Exercise aim — Find the line containing "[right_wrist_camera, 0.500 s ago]" in the data below, then output that line and each one after it exactly, with nothing else.

Recorded data —
Start of Block

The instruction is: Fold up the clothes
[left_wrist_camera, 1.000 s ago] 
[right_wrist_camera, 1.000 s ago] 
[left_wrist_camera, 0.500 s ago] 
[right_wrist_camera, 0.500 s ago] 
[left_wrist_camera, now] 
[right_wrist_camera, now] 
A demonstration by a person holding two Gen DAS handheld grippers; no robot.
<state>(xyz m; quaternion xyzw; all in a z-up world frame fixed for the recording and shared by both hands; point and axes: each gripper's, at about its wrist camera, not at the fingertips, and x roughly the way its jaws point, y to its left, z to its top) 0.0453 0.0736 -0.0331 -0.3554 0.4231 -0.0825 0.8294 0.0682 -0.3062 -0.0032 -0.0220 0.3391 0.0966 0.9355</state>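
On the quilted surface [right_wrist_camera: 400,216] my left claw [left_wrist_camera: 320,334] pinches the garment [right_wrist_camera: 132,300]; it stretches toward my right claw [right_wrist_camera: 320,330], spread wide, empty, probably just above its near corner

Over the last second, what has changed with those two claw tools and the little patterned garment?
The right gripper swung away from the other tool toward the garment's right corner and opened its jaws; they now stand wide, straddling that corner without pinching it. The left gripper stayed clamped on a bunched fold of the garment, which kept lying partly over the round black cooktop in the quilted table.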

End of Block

Written solution —
[right_wrist_camera, 0.500 s ago] 
[left_wrist_camera, now] 
[right_wrist_camera, now] 
A demonstration by a person holding two Gen DAS handheld grippers; no robot.
<state>(xyz m; quaternion xyzw; all in a z-up world frame fixed for the recording and shared by both hands; point and axes: each gripper's, at about its wrist camera, not at the fingertips, and x roughly the way its jaws point, y to its left, z to its top) 0.0453 0.0736 -0.0331 -0.3554 0.4231 -0.0825 0.8294 0.0682 -0.3062 -0.0032 -0.0220 0.3391 0.0966 0.9355</state>
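On the quilted surface [right_wrist_camera: 400,216] my left claw [left_wrist_camera: 320,334] pinches the garment [right_wrist_camera: 132,300]; it stretches toward my right claw [right_wrist_camera: 320,330], spread wide, empty, probably just above its near corner

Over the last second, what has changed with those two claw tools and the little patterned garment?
The right gripper swung away from the other tool toward the garment's right corner and opened its jaws; they now stand wide, straddling that corner without pinching it. The left gripper stayed clamped on a bunched fold of the garment, which kept lying partly over the round black cooktop in the quilted table.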

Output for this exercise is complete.